Note that the results published in the papers were obtained using the Python 2 version of this code base. With the migration to Python 3 and various updated dependencies, the scores differ slightly. To reproduce the exact published scores, you will need to run version v0.4.0 of this code base.

Reusing / extending components of the library

Use the same features for a new language

Load a spacy nlp for the desired language and pass it together with a connective lexicon to the TextFeatures.

from evidencegraph.features_text import TextFeatures
from evidencegraph.classifiers import EvidenceGraphClassifier

my_features = TextFeatures(
    nlp=spacy.load("klingon"),
    connectives={}, # add a connective lexicon here
    feature_set=TextFeatures.F_SET_ALL_BUT_VECTORS
)
clf = EvidenceGraphClassifier(
    my_features.feature_function_segments,
    my_features.feature_function_segmentpairs
)

Use a custom base classifier

Derive a custom base classifier class (stick to the interface) and pass this class to the EvidenceGraphClassifier.

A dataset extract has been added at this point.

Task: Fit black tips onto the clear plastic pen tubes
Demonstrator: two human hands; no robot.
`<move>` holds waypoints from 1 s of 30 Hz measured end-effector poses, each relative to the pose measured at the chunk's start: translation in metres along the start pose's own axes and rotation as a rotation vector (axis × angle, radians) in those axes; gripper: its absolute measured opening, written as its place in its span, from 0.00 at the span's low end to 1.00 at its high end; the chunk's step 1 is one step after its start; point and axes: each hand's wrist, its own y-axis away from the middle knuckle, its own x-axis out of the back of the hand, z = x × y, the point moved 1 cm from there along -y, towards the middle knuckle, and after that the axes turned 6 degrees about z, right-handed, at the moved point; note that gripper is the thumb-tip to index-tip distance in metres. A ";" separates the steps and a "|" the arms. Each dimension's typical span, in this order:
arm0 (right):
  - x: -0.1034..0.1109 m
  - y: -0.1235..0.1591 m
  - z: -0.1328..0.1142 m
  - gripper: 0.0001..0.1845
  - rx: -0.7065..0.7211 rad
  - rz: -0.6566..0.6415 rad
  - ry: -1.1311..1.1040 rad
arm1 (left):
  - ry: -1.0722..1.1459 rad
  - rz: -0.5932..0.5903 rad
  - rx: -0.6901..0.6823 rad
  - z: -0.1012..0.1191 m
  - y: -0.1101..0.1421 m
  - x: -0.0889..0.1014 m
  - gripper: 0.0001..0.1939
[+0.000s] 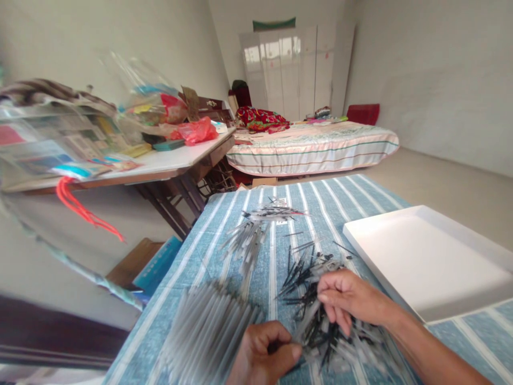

from evidencegraph.classifiers import BaseClassifier

class MyBaseClassifier(BaseClassifier):
    # do something different here
    pass

clf = EvidenceGraphClassifier(
    my_features.feature_function_segments,
    my_features.feature_function_segmentpairs,
    base_classifier_class=MyBaseClassifier
)

Load a custom corpus

Simply load a folder containing argument graph xml files into a GraphCorpus.

from evidencegraph.corpus import GraphCorpus

corpus = GraphCorpus()
corpus.load("path/to/my/folder")
texts, trees = corpus.segments_trees()

References

  1. Joint prediction in MST-style discourse parsing for argumentation mining
    Andreas Peldszus, Manfred Stede.
    In: Proceedings of the 2015 Conference on Empirical Methods in Natural Language Processing (EMNLP), Portugal, Lisbon, September 2015.

  2. Automatic recognition of argumentation structure in short monological texts
    Andreas Peldszus.
    Ph.D. thesis, Universität Potsdam, 2018.

  3. Comparing decoding mechanisms for parsing argumentative structures
    Stergos Afantenos, Andreas Peldszus, Manfred Stede.
    In: Argument & Computation, Volume 9, Issue 3, 2018, Pages 177-192.

  4. More or less controlled elicitation of argumentative text: Enlarging a microtext corpus via crowdsourcing
    Maria Skeppstedt, Andreas Peldszus, Manfred Stede.
    In: Proceedings of the 5th Workshop on Argument Mining. EMNLP 2018, Belgium, Brussels, November 2018.